Start of SUPPLIED INFORMATION
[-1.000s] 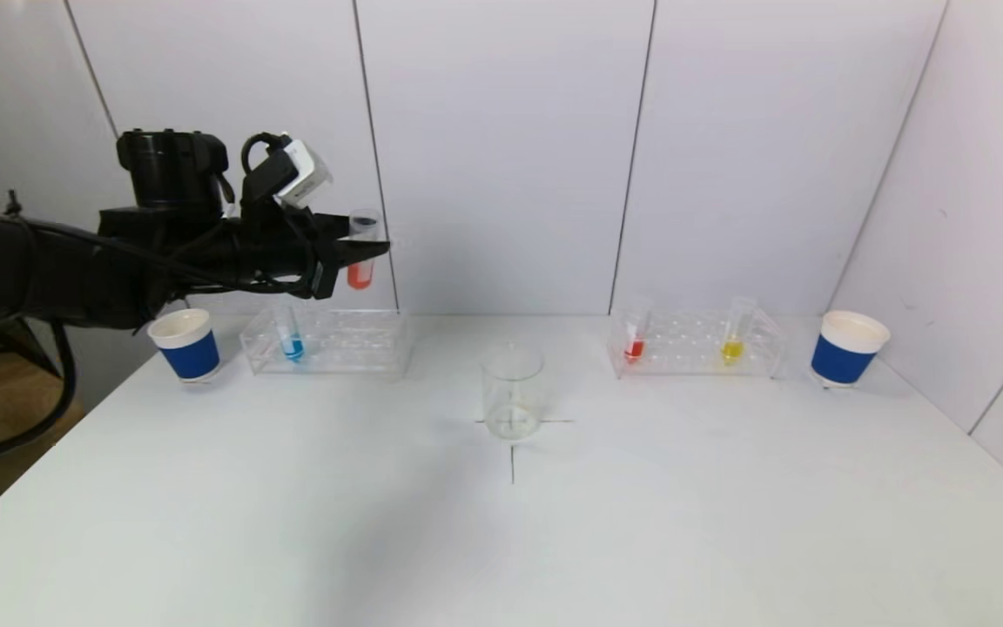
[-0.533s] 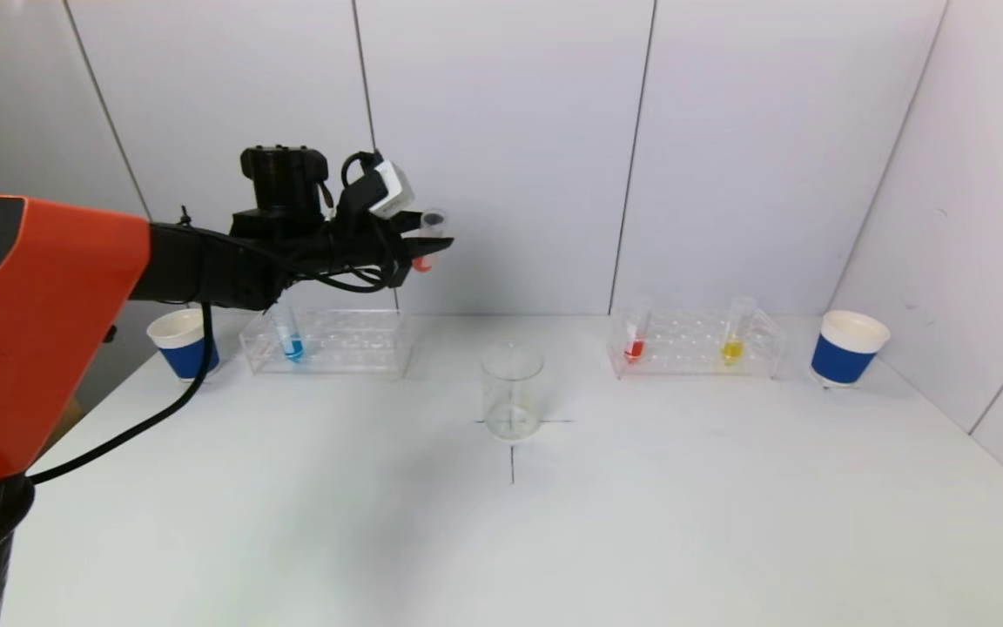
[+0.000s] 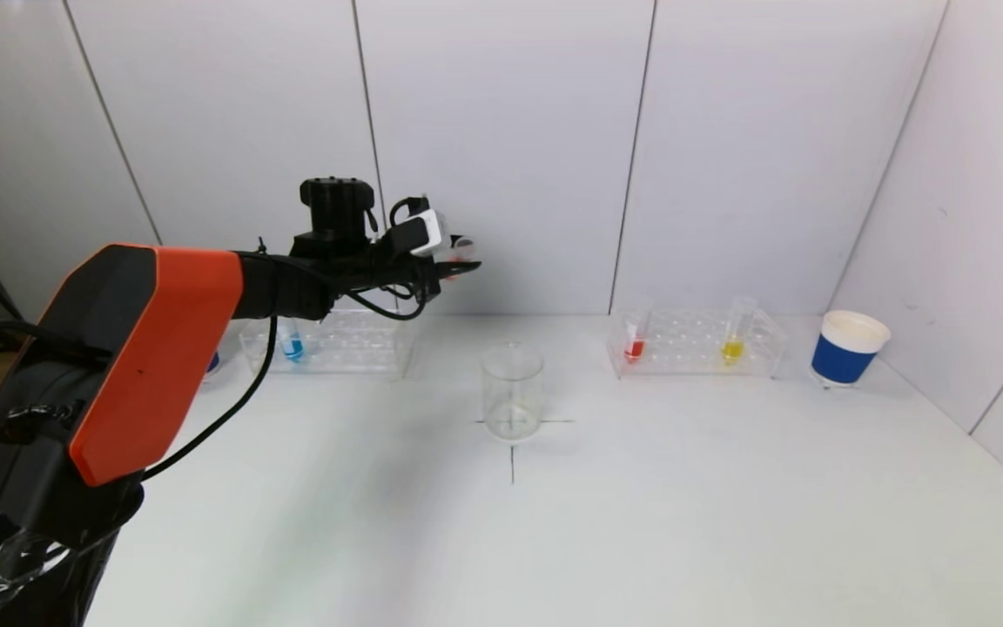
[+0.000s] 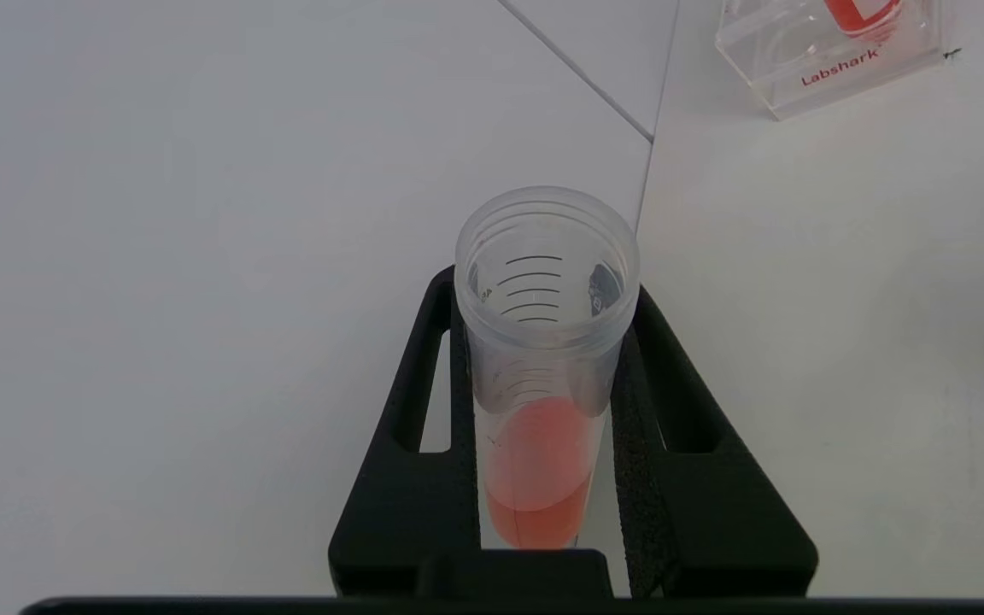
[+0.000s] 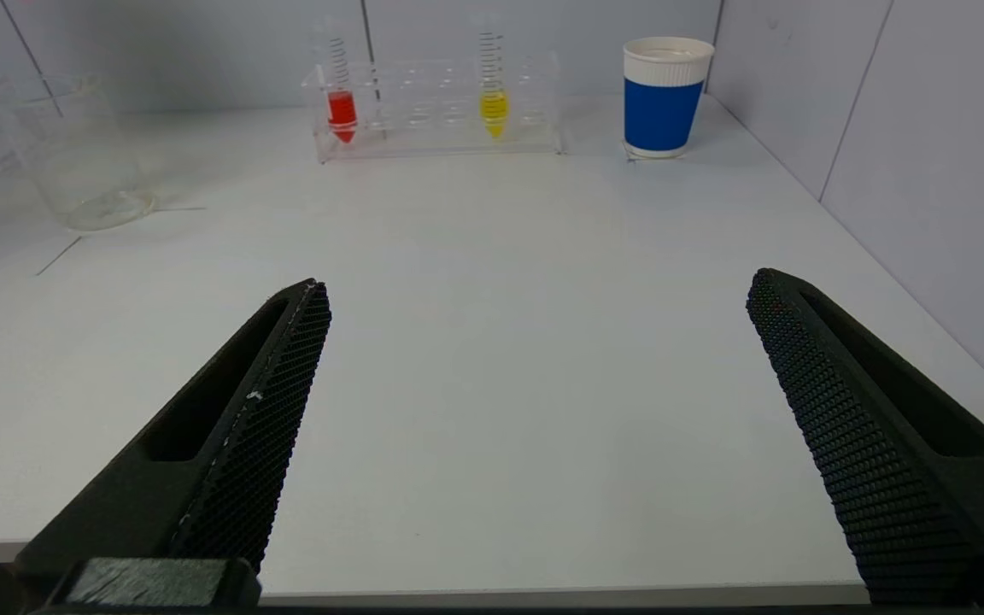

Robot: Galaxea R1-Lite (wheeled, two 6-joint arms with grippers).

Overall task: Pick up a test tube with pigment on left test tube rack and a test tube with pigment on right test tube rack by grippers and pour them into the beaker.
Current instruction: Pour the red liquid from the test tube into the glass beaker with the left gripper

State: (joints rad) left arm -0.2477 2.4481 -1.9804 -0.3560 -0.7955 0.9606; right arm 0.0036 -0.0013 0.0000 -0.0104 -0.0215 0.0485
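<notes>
2 clear racks are sitting near the back wall of the white table (image 3: 641,522). The left gripper (image 3: 465,266) is hanging in the air above the table, past the inner end of the left test tube rack (image 3: 327,341) and up and to the left of the beaker (image 3: 512,390), its fingers (image 4: 424,410) pressing in on both sides of a test tube with orange-red pigment (image 4: 543,359). That tube is showing its open mouth to the left wrist camera, with the pigment pooling at its lower end. 1 tube with blue pigment (image 3: 292,341) is standing in the left rack. The beaker is standing on a cross mark at the middle of the table, between the 2 racks.

In the right test tube rack (image 3: 695,342), a red tube (image 3: 635,340) and a yellow tube (image 3: 734,338) are standing well apart. A blue paper cup (image 3: 848,347) is sitting just beyond that rack's outer end.

The right gripper (image 5: 535,401) is hovering low over the near right part of the table, spreading its jaws wide and holding nothing.
</notes>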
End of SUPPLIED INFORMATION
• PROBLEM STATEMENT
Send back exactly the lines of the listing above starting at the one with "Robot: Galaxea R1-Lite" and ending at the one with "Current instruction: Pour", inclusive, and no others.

• SOLUTION TO THE PROBLEM
Robot: Galaxea R1-Lite (wheeled, two 6-joint arms with grippers).

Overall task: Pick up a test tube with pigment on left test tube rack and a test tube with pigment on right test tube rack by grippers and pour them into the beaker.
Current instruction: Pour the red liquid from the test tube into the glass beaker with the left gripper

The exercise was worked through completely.